[Extracted material]

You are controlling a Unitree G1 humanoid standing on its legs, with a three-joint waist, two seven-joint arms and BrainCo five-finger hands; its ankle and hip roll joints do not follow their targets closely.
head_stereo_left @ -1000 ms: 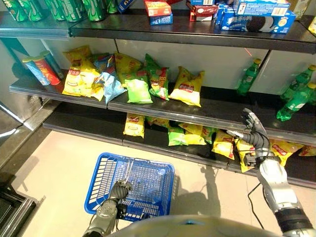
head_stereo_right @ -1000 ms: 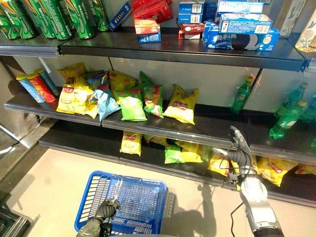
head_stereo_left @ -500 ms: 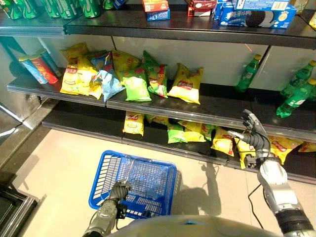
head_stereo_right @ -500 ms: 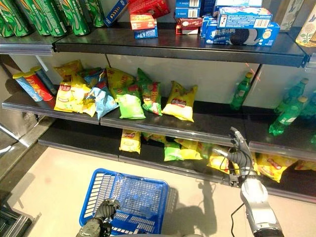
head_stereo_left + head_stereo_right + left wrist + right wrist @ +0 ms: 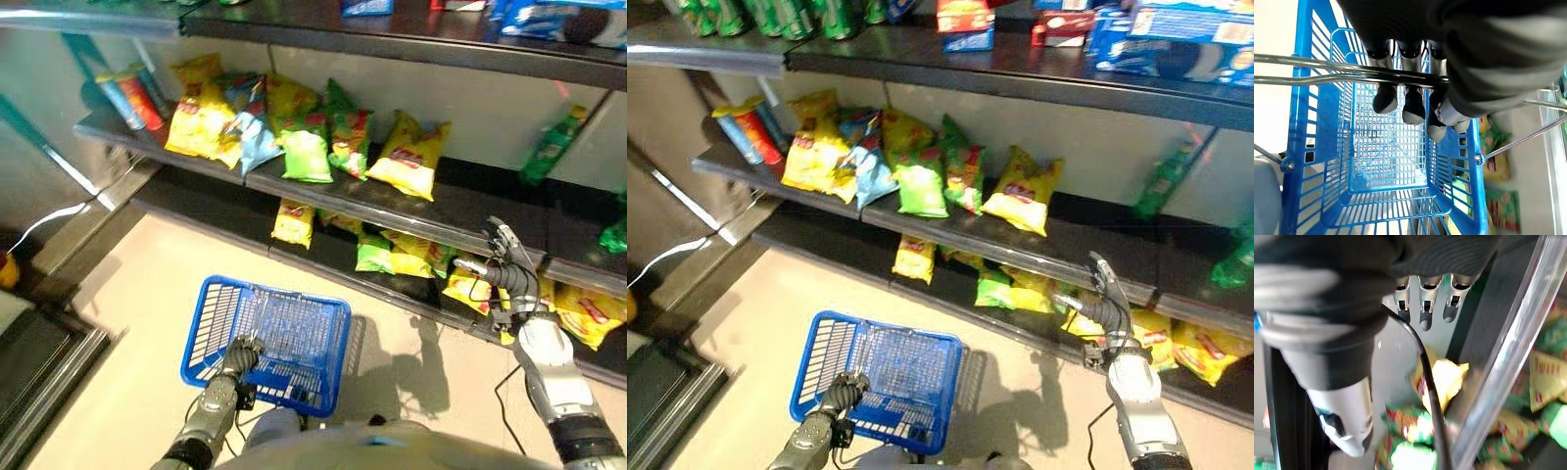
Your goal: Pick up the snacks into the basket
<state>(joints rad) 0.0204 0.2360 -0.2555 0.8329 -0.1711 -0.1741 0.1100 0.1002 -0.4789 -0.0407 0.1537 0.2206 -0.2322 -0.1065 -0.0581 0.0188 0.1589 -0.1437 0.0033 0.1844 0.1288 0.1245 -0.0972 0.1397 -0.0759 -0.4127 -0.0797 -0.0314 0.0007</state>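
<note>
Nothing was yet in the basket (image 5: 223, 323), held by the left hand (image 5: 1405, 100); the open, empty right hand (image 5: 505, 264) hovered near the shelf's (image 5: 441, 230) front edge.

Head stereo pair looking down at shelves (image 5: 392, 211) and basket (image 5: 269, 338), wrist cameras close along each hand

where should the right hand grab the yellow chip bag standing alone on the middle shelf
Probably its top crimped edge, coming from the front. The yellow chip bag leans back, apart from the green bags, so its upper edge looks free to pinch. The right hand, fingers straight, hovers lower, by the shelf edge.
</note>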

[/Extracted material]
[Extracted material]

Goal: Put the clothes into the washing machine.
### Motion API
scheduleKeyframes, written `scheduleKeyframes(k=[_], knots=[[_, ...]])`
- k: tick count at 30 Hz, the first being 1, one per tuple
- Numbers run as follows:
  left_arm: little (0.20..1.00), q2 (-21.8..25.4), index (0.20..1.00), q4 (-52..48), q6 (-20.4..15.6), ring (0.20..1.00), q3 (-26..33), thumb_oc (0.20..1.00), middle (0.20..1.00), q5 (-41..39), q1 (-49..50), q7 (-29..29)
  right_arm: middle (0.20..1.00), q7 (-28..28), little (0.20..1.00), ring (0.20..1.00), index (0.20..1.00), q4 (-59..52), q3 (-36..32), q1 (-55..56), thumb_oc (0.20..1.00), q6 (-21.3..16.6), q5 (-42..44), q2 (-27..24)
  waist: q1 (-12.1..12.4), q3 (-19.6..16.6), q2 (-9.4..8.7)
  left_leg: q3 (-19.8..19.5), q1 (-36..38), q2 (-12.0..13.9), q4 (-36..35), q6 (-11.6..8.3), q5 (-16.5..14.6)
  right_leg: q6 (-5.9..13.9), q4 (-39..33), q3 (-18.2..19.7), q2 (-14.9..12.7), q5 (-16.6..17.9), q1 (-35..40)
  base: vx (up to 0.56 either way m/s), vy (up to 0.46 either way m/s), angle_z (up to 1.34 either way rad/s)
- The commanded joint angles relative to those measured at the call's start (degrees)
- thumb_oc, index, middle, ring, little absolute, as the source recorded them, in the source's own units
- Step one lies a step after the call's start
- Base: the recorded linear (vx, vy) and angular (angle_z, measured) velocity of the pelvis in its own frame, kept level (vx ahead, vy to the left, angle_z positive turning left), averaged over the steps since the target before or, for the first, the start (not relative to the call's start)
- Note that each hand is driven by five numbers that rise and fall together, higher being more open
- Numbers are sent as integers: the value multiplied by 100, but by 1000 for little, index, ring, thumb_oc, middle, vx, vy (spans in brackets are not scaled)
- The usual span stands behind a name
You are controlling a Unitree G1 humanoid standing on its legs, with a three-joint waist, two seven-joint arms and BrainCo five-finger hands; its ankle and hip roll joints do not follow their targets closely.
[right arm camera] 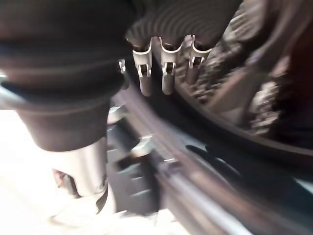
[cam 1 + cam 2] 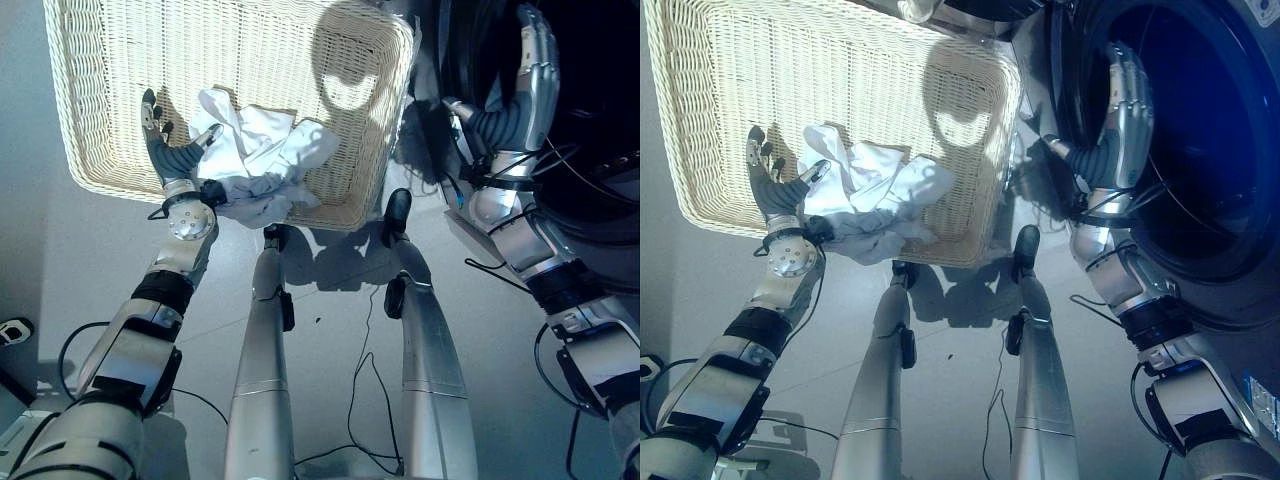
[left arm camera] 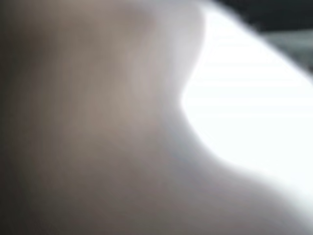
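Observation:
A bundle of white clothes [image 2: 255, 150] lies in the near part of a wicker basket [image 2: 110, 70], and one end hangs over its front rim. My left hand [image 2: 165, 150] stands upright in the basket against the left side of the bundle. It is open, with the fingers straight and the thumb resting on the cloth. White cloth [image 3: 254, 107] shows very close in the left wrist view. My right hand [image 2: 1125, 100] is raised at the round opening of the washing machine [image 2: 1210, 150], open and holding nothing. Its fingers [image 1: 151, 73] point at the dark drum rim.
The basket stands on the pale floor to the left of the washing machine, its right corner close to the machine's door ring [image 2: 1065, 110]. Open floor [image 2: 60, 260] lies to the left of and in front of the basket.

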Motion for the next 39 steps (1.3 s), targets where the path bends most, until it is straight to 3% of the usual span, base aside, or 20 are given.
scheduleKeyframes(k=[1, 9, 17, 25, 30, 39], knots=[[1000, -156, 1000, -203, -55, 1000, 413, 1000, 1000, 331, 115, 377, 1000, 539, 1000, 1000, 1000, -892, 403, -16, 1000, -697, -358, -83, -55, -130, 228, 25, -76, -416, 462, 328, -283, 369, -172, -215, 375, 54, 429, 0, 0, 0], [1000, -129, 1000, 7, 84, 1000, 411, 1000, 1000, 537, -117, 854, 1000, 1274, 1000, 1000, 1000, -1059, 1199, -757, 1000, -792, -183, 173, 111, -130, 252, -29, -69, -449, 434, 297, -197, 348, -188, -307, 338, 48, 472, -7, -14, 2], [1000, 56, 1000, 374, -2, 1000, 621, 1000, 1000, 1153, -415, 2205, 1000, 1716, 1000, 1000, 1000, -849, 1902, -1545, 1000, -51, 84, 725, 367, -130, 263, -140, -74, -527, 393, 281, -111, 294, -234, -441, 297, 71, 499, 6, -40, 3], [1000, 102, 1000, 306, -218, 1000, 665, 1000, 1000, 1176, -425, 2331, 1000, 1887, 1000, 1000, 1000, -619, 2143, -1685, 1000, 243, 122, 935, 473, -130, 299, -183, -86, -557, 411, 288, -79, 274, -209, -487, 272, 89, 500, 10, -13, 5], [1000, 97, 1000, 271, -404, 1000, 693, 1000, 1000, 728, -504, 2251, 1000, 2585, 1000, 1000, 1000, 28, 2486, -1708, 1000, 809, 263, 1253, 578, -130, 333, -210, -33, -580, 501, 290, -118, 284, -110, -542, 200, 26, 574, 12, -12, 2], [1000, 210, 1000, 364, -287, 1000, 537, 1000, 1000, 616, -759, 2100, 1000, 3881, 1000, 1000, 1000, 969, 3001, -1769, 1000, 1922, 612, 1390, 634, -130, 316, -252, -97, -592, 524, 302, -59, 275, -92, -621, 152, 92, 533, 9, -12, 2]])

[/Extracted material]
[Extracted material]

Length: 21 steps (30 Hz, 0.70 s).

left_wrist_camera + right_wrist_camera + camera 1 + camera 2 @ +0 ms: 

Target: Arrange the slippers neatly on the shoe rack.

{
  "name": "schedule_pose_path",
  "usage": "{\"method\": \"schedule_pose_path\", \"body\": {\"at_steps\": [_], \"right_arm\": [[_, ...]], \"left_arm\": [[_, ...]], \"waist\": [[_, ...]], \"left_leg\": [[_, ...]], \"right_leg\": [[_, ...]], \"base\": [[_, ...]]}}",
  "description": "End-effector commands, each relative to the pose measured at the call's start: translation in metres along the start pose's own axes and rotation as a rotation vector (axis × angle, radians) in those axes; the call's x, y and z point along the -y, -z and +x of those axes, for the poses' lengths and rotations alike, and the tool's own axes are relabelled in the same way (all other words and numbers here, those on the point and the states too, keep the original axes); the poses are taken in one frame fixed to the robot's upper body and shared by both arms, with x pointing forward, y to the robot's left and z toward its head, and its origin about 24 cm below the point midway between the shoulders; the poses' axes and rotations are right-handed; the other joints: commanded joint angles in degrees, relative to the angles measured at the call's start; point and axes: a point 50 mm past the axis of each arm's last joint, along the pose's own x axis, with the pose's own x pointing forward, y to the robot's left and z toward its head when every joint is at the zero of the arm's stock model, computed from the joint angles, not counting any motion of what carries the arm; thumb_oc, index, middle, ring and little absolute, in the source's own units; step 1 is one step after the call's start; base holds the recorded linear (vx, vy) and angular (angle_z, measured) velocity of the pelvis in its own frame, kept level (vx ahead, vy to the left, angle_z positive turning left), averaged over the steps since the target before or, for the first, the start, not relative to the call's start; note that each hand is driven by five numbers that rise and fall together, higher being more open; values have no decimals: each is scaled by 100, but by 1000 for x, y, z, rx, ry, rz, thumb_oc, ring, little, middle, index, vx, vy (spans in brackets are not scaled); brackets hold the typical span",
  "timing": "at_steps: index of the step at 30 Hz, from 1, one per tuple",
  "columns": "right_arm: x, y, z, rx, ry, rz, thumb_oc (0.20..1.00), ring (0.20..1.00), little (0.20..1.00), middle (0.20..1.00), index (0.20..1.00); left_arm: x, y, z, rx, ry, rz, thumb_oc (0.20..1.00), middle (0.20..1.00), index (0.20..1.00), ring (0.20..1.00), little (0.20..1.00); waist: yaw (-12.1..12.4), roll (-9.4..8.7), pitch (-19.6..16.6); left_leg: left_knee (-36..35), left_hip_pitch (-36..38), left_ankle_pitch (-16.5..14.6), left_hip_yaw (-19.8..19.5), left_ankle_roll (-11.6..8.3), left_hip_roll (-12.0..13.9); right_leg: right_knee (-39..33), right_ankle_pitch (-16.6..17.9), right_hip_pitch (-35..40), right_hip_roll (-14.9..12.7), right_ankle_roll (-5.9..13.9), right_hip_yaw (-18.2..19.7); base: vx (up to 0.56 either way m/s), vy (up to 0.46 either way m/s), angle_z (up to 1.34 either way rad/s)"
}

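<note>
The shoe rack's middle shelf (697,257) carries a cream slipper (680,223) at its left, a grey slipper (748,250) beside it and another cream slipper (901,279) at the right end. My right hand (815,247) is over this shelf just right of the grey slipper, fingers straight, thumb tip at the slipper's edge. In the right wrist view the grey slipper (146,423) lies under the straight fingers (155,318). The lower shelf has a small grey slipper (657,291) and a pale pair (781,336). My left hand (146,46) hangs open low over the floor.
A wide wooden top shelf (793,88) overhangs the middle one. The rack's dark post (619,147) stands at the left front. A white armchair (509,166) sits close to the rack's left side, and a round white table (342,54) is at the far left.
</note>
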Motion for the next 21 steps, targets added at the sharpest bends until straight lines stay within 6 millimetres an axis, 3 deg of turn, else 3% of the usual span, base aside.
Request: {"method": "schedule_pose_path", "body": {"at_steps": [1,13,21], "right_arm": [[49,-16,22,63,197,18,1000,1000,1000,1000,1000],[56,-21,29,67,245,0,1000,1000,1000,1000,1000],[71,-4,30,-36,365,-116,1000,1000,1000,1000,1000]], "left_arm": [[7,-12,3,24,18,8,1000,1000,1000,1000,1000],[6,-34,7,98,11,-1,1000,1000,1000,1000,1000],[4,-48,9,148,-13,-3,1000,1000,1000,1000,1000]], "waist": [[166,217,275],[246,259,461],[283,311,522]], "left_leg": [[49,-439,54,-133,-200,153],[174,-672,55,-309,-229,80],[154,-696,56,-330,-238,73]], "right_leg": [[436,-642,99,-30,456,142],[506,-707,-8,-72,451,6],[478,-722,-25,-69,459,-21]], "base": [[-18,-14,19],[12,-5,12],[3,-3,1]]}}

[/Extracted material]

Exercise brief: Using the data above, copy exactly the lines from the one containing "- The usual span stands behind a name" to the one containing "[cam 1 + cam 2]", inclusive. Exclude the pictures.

Result for this task:
- The usual span stands behind a name
You are controlling a Unitree G1 humanoid standing on its legs, with a three-joint waist, two seven-joint arms and BrainCo five-finger hands; its ankle and hip roll joints do not follow their targets closely.
[right arm camera] 
[cam 1 + cam 2] 

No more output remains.